• Assignment
Report every line of the data that includes "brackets".

++++

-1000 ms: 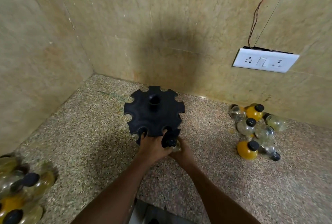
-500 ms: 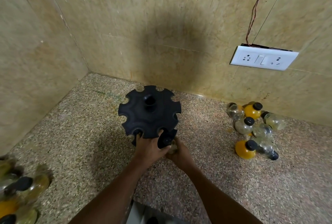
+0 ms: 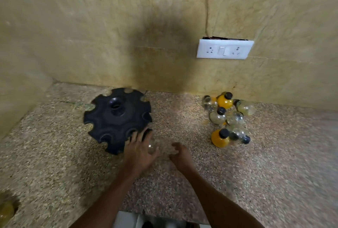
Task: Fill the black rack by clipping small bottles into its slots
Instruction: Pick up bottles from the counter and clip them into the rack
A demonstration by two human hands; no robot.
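Observation:
The black round rack (image 3: 117, 118) with notched slots stands on the speckled counter near the back wall. A clear small bottle (image 3: 151, 147) shows at the rack's near-right edge, partly hidden behind my left hand; whether it sits in a slot I cannot tell. My left hand (image 3: 140, 152) has its fingers spread, the fingertips at the rack's rim. My right hand (image 3: 180, 152) is to the right of the rack, apart from it, fingers loosely curled and holding nothing. A pile of small bottles (image 3: 227, 118), some yellow and some clear, all with black caps, lies further right.
More bottles (image 3: 6, 211) lie blurred at the bottom left corner. A white socket plate (image 3: 225, 49) with a wire hangs on the tiled back wall. A side wall closes the left. The counter's front edge (image 3: 155, 216) runs below my arms.
My right hand has let go of the bottle at the rack and drawn away to the right. My left hand has loosened its hold on the rack's rim and spread its fingers.

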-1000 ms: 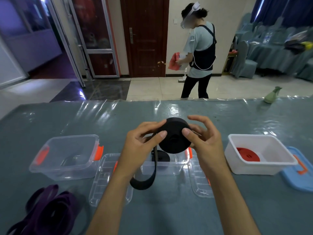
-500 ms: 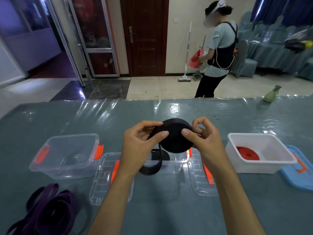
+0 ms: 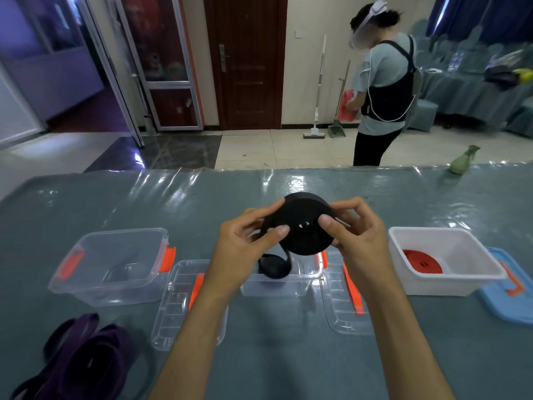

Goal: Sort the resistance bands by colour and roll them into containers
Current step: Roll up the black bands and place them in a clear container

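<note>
Both hands hold a black resistance band roll point(image 3: 302, 235) above the middle clear container point(image 3: 277, 284). My left hand point(image 3: 245, 241) pinches its left side, my right hand point(image 3: 354, 232) pinches its right side. A short loose tail of the band hangs down into that container. Another black roll lies inside it, mostly hidden. Purple bands point(image 3: 80, 356) lie unrolled at the near left. A red roll point(image 3: 422, 261) sits in the white container point(image 3: 450, 284) on the right. An empty clear container point(image 3: 112, 264) stands at the left.
Two clear lids point(image 3: 184, 307) point(image 3: 346, 301) with orange clips lie flat either side of the middle container. A blue lid point(image 3: 507, 287) lies at the far right. A green bottle point(image 3: 461, 160) stands at the table's far edge. A person stands beyond the table.
The loose black tail has grown shorter as the band wound onto the roll. The person behind has walked to the right.
</note>
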A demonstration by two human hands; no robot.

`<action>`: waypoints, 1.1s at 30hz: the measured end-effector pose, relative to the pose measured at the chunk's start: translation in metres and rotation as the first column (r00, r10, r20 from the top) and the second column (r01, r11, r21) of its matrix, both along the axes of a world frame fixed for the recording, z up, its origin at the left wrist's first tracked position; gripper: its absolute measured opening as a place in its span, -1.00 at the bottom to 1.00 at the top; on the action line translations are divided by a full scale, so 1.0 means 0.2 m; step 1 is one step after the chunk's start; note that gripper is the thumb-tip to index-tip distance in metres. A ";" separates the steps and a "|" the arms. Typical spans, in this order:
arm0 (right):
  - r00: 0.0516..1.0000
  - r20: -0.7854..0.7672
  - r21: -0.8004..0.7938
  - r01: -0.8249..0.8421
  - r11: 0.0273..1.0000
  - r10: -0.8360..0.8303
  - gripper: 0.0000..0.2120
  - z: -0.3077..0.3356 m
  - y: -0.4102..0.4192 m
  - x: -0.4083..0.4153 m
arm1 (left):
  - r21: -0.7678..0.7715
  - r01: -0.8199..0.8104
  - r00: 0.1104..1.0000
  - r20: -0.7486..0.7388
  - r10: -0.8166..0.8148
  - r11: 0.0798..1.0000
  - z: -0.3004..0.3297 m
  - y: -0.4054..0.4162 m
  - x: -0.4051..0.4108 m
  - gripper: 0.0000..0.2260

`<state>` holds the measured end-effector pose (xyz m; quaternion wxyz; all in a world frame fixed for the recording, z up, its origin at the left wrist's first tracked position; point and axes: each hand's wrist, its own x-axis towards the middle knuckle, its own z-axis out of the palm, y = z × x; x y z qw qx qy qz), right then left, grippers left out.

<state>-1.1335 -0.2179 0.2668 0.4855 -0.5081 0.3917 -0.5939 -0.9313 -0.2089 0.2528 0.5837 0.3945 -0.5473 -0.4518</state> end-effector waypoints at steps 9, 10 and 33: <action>0.998 -0.030 -0.062 0.061 0.996 -0.063 -0.71 -0.01 -0.01 -0.01 | 0.002 -0.004 1.000 -0.002 0.004 1.000 -0.01 0.01 -0.03 -0.63; 0.999 -0.025 -0.047 0.040 0.998 -0.041 -0.71 -0.02 -0.01 -0.01 | -0.006 -0.005 1.000 0.013 0.005 1.000 -0.01 0.00 -0.03 -0.63; 0.999 -0.003 0.034 -0.045 0.998 0.045 -0.72 -0.06 -0.01 0.02 | -0.081 -0.218 0.975 0.030 0.221 0.973 -0.04 -0.01 -0.06 -0.82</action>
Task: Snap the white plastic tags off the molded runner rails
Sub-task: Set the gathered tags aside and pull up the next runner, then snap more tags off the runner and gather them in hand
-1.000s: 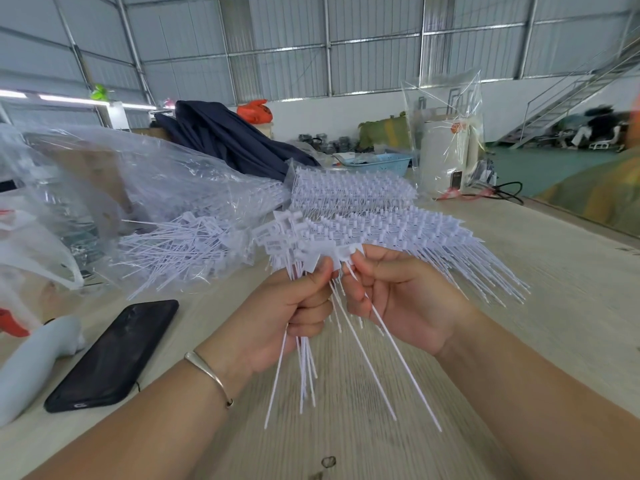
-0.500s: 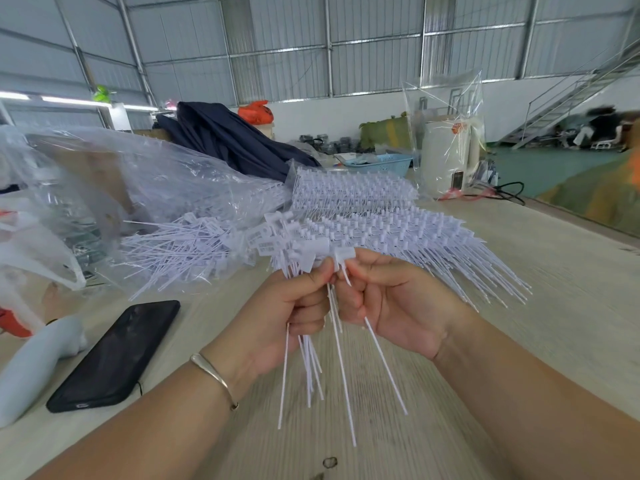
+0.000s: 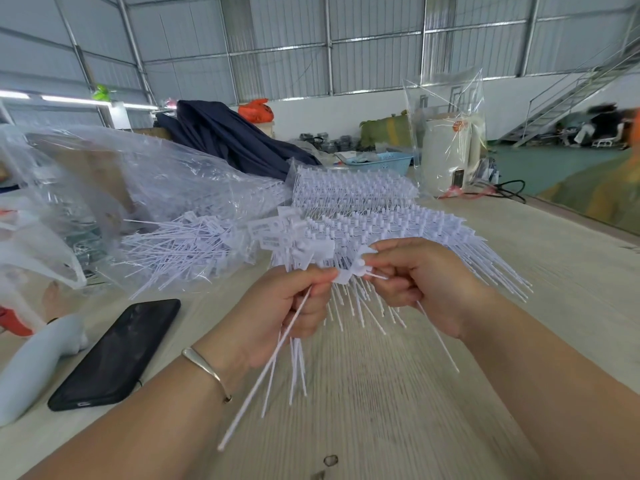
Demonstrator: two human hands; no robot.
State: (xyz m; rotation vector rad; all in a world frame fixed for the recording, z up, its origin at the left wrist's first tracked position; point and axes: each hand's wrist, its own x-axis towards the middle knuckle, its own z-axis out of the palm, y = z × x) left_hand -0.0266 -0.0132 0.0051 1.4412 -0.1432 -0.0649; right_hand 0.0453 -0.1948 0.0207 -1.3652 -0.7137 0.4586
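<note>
Left hand (image 3: pixel 294 306): fingers curled around a bunch of loose white plastic tags (image 3: pixel 294 244), flat heads above the fist, thin tails hanging below. Right hand (image 3: pixel 415 282): thumb and fingers pinch one white tag (image 3: pixel 356 268) at its head; its tail runs down past the palm. The two hands sit close together above the pale wooden desk (image 3: pixel 554 271).

Just behind the hands, white molded runner rails (image 3: pixel 363 216) with tags attached lie stacked on the desk. To the left, a clear plastic bag (image 3: pixel 138 188) holds more white tags, some spilling from its mouth. A black smartphone (image 3: pixel 117 351) lies flat near the left forearm.
</note>
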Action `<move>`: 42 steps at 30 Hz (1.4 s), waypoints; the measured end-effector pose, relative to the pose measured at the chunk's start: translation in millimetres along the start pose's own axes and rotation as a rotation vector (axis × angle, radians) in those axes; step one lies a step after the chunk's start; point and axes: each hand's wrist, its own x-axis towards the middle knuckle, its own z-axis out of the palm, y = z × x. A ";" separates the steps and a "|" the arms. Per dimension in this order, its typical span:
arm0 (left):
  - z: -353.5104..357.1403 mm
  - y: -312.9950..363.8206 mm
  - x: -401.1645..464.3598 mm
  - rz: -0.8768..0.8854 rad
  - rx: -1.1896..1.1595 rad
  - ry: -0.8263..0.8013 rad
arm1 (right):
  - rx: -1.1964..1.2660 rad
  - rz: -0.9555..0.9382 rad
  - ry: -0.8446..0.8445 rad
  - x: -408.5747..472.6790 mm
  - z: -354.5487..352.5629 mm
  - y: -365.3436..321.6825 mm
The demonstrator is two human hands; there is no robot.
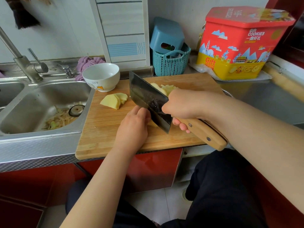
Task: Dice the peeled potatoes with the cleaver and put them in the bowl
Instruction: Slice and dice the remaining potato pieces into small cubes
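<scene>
My right hand (182, 104) grips the wooden handle of the cleaver (148, 99), whose dark blade stands edge-down on the wooden cutting board (102, 129). My left hand (133, 124) lies against the blade's left face with curled fingers and holds down a potato piece (152, 123) that is mostly hidden under it. A stack of potato slices (114, 100) lies on the board to the left. More cut potato (166, 88) is piled behind the blade. The white bowl (101, 76) stands empty at the board's back left corner.
A steel sink (32, 109) with vegetable scraps lies left of the board, its faucet (23, 63) behind. A blue basket (171, 63) and a red and yellow cookie tin (238, 45) stand at the back. A purple cloth (87, 63) lies behind the bowl.
</scene>
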 end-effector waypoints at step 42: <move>-89.1 66.8 168.9 0.195 0.454 -1.158 | 0.251 -0.206 -0.093 -14.2 2.9 31.3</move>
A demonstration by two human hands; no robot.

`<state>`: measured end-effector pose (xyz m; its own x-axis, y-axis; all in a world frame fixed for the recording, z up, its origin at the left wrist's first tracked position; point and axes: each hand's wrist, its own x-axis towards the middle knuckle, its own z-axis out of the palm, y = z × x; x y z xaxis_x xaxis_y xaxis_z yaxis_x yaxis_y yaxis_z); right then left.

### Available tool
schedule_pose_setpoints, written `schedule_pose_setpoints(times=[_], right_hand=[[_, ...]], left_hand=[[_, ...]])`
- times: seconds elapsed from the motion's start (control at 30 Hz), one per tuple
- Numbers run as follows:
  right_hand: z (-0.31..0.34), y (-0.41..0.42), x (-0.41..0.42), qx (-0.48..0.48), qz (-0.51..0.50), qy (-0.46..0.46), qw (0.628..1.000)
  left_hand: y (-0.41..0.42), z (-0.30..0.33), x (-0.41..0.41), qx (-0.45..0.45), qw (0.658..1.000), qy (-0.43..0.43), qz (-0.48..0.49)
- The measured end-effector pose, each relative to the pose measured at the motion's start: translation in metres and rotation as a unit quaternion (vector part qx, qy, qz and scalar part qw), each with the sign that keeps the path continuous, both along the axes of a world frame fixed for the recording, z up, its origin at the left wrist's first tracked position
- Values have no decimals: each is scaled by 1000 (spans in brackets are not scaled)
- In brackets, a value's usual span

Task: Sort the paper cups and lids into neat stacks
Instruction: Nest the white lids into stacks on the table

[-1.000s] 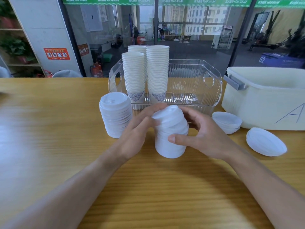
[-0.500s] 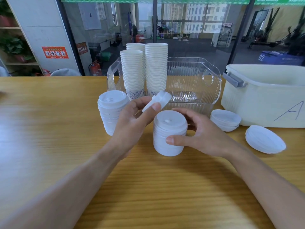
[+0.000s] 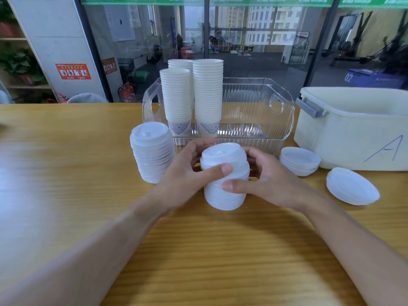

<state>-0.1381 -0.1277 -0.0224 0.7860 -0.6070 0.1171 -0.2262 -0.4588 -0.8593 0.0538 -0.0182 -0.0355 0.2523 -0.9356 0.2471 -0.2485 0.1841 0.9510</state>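
Note:
A stack of white lids (image 3: pixel 224 191) stands on the wooden table in front of me. My left hand (image 3: pixel 187 175) grips its upper part, thumb across the front. My right hand (image 3: pixel 265 180) holds the stack from the right side, thumb on the front and fingers behind. A second, taller lid stack (image 3: pixel 152 151) stands to the left. Three tall stacks of white paper cups (image 3: pixel 207 96) stand in the left part of a clear plastic bin (image 3: pixel 265 133). Two low piles of upside-down lids (image 3: pixel 300 160) (image 3: pixel 351 186) lie to the right.
A white plastic tub (image 3: pixel 353 131) marked with a letter A stands at the right, with a grey handle. Behind the table is a glass wall. Bare wooden tabletop (image 3: pixel 66 173) stretches to the left and toward me.
Half a second ago my left hand held one lid lifted above the stack. That lid now sits on top, and my left hand has come down to grip the stack.

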Motion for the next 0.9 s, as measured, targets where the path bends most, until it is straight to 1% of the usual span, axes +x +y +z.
schedule_pose_setpoints(times=[0.1, 0.2, 0.3, 0.4, 0.47, 0.57, 0.73, 0.9], right_hand=[[1, -1, 0, -1, 13, 1, 1000], [3, -1, 0, -10, 35, -5, 999], [3, -4, -2, -4, 61, -8, 998], [6, -4, -5, 34, 41, -64, 997], [8, -3, -3, 34, 25, -94, 995], [4, -1, 0, 21, 2, -92, 996], [-3, -2, 0, 5, -6, -92, 996], [-8, 4, 4, -16, -20, -83, 996]], left_hand=[[0, 2, 3, -15, 999, 40, -16], [2, 3, 3, -6, 999, 17, -42], [3, 2, 2, -4, 999, -10, -39], [3, 3, 1, -11, 999, -33, -40], [4, 3, 2, -5, 998, -37, -46], [5, 3, 4, 4, 997, -51, -59], [7, 2, 6, 1, 995, -71, -68], [7, -3, 2, -30, 994, -97, -35]])
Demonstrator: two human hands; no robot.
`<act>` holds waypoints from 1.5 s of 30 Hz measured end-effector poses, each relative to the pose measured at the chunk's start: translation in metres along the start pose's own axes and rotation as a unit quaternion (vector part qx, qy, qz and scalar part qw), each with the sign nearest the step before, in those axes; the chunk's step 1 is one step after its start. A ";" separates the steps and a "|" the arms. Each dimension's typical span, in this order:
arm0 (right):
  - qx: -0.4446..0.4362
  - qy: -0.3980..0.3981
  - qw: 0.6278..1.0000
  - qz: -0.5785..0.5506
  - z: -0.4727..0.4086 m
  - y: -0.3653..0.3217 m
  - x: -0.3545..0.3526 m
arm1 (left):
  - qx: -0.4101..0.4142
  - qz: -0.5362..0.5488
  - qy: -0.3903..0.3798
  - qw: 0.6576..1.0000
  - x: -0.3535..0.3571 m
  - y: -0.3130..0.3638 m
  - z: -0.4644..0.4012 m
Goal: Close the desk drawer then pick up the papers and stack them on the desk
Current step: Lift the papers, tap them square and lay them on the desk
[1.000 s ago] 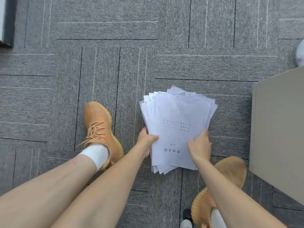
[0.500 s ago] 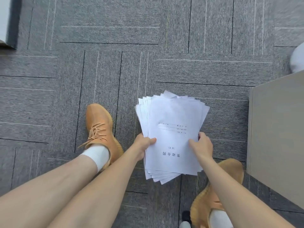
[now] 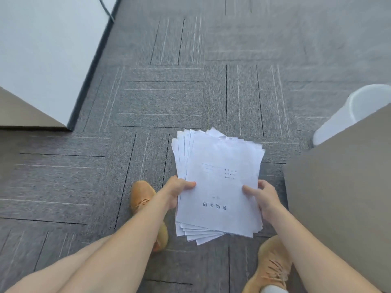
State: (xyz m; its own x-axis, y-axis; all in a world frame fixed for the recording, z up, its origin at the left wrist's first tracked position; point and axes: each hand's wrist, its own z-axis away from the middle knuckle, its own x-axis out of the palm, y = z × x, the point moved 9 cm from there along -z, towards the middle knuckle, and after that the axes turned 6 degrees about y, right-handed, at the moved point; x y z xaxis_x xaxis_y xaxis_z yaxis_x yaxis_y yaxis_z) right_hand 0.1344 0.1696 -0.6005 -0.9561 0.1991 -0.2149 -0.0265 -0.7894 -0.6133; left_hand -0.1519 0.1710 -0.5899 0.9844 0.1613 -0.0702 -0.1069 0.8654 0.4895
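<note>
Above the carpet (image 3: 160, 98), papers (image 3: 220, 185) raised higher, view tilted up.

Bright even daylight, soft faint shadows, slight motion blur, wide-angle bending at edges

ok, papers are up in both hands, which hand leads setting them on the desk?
Probably the right hand. It grips the right edge of the papers, right beside the tan desk surface at frame right. The left hand holds the far edge, over the carpet, so it would better just steady the stack.
</note>
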 end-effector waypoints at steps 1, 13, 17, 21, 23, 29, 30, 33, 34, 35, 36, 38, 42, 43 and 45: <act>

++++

• Exercise response
- Values have no decimals: each is scaled by 1000 (spans in brackets are not scaled)
- In brackets, a value's usual span

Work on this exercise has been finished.